Carta aberta (e pública) ao Presidente João Lourenço

Recordando (como se fosse preciso) os métodos de José Eduardo dos Santos durante 38 anos, hoje os “anónimos” servidores de João Lourenço (provavelmente alguns reciclados do governo anterior e outros que o Presidente nem conhece) voltaram a pôr as garras de fora. Não gostaram do texto “Sociedade civil, João Lourenço e nós” e, como os sipaios de outros tempos, partiram para as ameaças, para as acusações.

Por Orlando Castro

Pela forma, mas também pelo conteúdo e pela escrita, percebe-se que são gente evoluída e que gravita junto de quem tem o Poder, tal a forma canina como se arrogam ter o dever de defender quem, de facto, não precisa de ser defendido por gentalha deste tipo – João Lourenço. Numa estratégia concertada, todas as ameaças tinham uma pergunta comum: “Quem é que o William Tonet julga que é?”.

Pois bem. Em vez de respondermos aos párocos do bairro, vamos directamente a “Deus”, evitando intermediários. Assim, permita-me V. Exa. Senhor Presidente da República, João Lourenço, que lhe relembre sinteticamente quem é William Tonet.
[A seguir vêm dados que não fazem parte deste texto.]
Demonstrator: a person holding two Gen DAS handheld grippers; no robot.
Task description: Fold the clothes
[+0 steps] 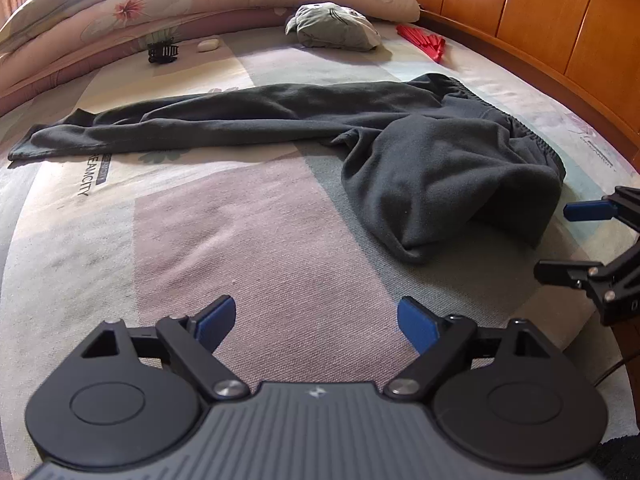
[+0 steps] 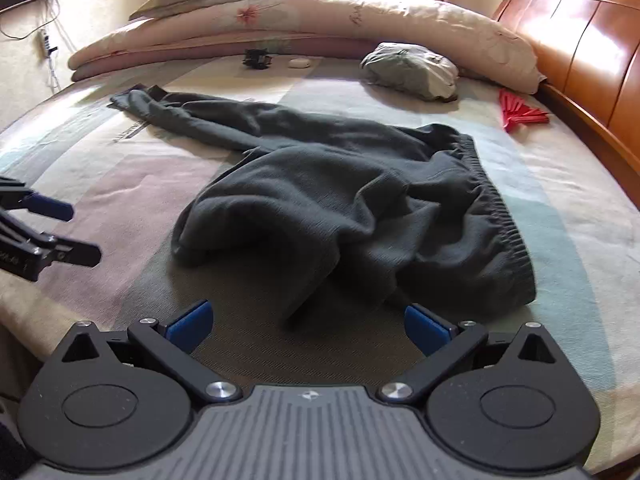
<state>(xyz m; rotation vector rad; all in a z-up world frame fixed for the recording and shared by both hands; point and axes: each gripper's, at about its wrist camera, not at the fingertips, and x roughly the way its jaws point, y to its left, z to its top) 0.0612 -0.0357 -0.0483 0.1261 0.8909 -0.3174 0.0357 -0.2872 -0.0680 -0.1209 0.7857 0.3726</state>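
Observation:
A pair of dark grey sweatpants [image 1: 400, 144] lies crumpled on the bed; in the right wrist view [image 2: 352, 208] one leg stretches away to the far left and the other is bunched up near the elastic waistband [image 2: 504, 220]. My left gripper [image 1: 316, 322] is open and empty, hovering over the sheet short of the pants. My right gripper [image 2: 308, 326] is open and empty, just in front of the bunched leg. Each gripper shows in the other's view: the right gripper [image 1: 568, 240] at the right edge, the left gripper [image 2: 76, 232] at the left edge.
The bed sheet [image 1: 260, 248] is pastel patchwork. At the far side lie folded quilts and pillows [image 2: 304, 20], a grey plush toy [image 2: 412, 70], a black hair clip [image 2: 256, 58], a small white object [image 2: 300, 63] and a red fan [image 2: 520, 114]. A wooden headboard [image 2: 580, 40] runs along the right.

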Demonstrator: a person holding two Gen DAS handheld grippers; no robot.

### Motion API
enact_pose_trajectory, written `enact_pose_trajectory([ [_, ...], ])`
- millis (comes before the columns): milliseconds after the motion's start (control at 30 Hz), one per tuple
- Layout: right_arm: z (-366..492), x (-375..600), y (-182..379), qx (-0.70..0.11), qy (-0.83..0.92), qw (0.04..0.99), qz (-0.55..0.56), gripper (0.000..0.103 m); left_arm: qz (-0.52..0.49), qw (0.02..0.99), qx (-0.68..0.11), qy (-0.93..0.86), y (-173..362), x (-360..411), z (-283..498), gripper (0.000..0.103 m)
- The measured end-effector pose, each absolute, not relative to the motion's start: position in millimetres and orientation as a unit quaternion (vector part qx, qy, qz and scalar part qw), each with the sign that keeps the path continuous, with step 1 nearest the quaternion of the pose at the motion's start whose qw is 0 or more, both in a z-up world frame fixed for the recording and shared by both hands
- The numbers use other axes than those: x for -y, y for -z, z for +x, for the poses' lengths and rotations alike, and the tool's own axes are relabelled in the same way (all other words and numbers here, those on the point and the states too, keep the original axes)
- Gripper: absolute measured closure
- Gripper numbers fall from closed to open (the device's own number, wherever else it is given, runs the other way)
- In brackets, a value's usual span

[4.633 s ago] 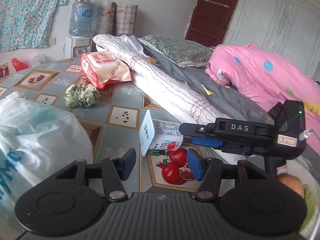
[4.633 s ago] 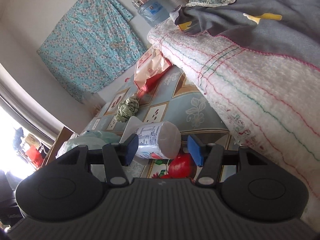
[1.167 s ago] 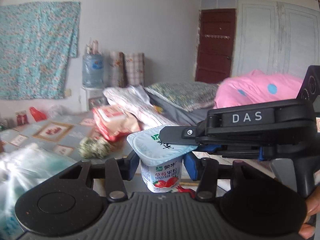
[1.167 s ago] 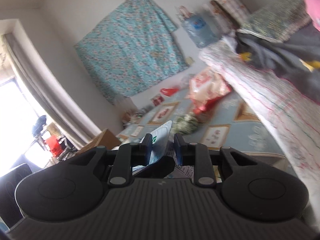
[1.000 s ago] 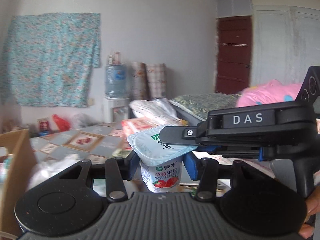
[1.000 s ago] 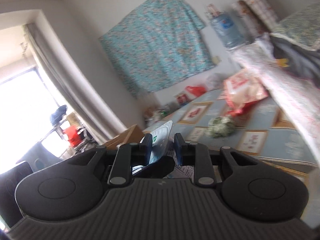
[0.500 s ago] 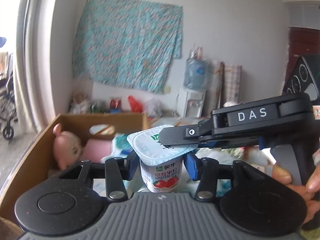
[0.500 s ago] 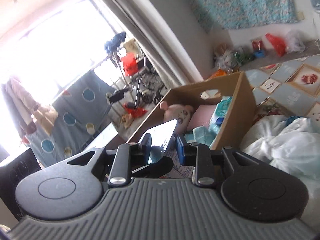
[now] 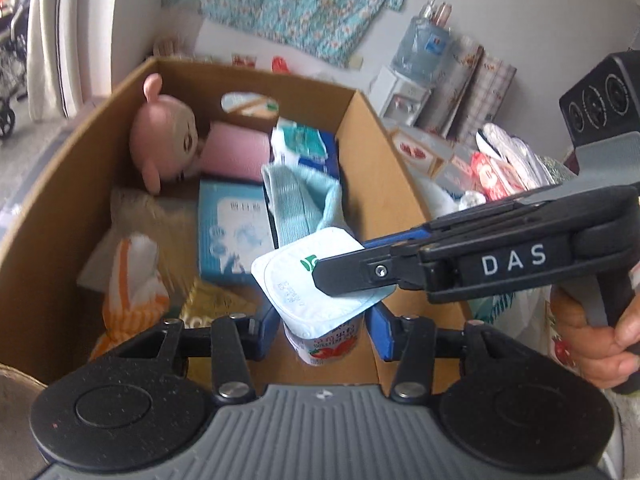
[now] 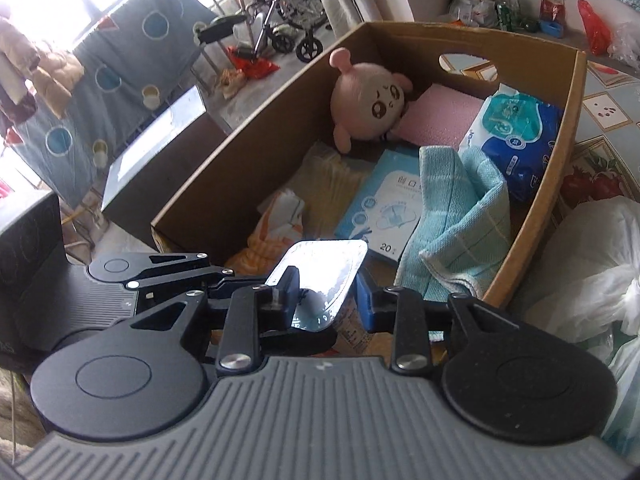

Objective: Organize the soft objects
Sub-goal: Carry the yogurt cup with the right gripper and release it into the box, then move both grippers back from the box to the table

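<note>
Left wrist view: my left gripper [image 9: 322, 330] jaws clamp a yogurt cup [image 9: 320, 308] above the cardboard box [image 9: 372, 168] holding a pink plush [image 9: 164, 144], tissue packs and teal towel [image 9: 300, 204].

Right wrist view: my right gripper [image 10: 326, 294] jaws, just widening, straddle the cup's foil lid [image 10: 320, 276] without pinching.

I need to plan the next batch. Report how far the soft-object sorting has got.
Done: a plush toy, blue towel and wipes pack lie in the cardboard box. In hand: the left gripper holds a yogurt cup over the box; the right gripper, jaws just opening, straddles its foil lid. Left: set the cup down; a red pack waits outside the box.
</note>
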State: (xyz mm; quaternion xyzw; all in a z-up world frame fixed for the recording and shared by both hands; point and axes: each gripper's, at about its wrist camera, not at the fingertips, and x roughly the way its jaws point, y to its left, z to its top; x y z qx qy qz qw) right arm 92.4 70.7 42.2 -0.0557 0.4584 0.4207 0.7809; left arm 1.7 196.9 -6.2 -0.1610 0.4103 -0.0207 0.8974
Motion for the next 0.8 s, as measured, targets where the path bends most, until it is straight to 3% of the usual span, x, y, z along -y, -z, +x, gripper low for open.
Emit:
enact_pose_trajectory([
  [133, 83, -82, -39, -0.47, -0.41, 0.775, -0.105, 0.07, -0.168, 0.877, -0.449, 0.031, 17, -199, 6, 0.053],
  [233, 80, -77, -42, -0.471, -0.414, 0.772, -0.109, 0.057, -0.146, 0.885, -0.442, 0.023, 14, -196, 0, 0.043],
  [567, 98, -55, -49, -0.436, -0.428, 0.789, -0.063, 0.051, -0.141, 0.9, -0.412, 0.026, -3, -196, -15, 0.04],
  [800, 80, 10, -78, -0.356, -0.42, 0.835, 0.011, 0.041, -0.094, 0.94, -0.328, 0.005, -27, -178, -32, 0.016],
])
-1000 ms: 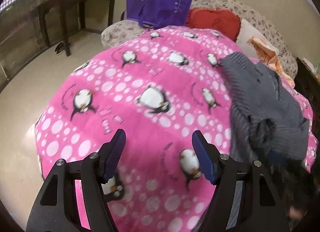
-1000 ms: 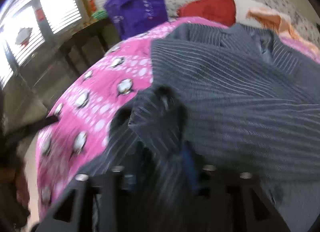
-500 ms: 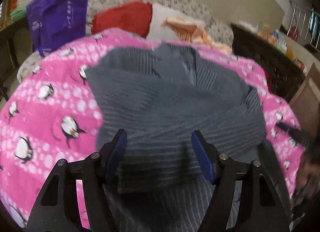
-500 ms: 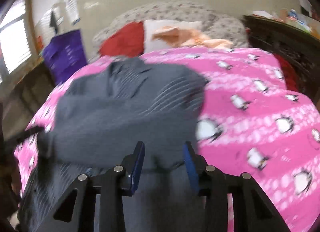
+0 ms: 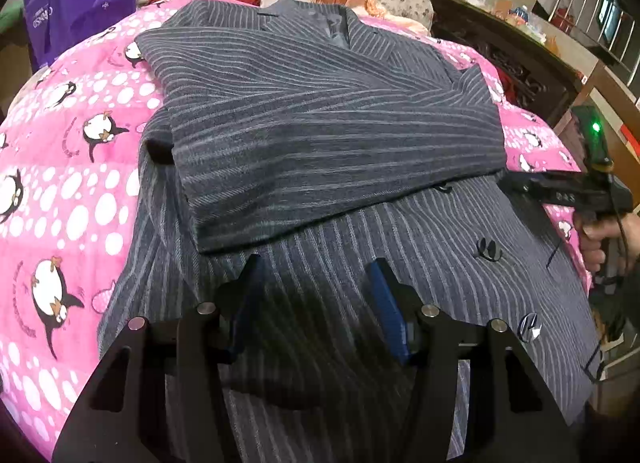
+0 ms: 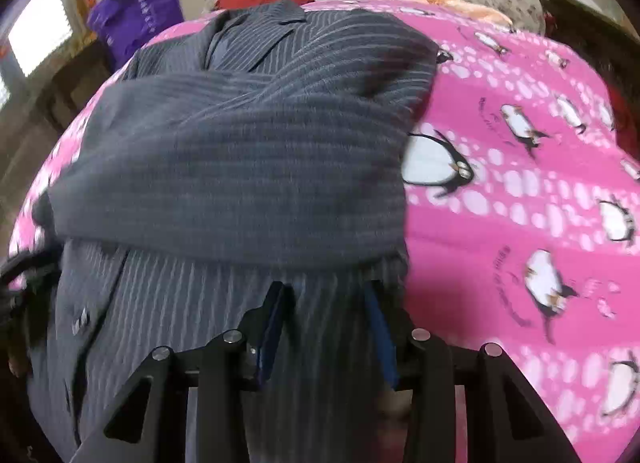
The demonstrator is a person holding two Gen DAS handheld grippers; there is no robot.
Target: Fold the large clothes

Se, eventualmente, achar por bem fazer alguma pedagogia e passar a informação aos seus assessores que dizem, mentindo, que não lêem o Folha 8, esteja à vontade.

Em 1965, no Congo-Brazzaville, na base do Movimento, por orientação de Agostinho Neto, o ex-vice-presidente do MPLA, Matias Miguéis, foi enterrado vivo, tendo ficado a cabeça de fora durante dois dias para receber todo tipo de humilhações até sucumbir.

Não seria importante que o presidente do MPLA, João Lourenço, nos dissesse se sabe, se tem uma ideia ou se não quer saber, quantas crianças soldados e guerrilheiros assistiram a esta barbárie?

Em 1966, foi queimado numa fogueira, logo barbaramente, assassinado, na Frente Leste, o abnegado e valoroso comandante Paganini e mais seis outras pessoas, acusados de feitiçaria e tentativa de golpe contra a direcção de Agostinho Neto, em Brazzaville. Será prova de coragem varrer estes factos para debaixo do tapete?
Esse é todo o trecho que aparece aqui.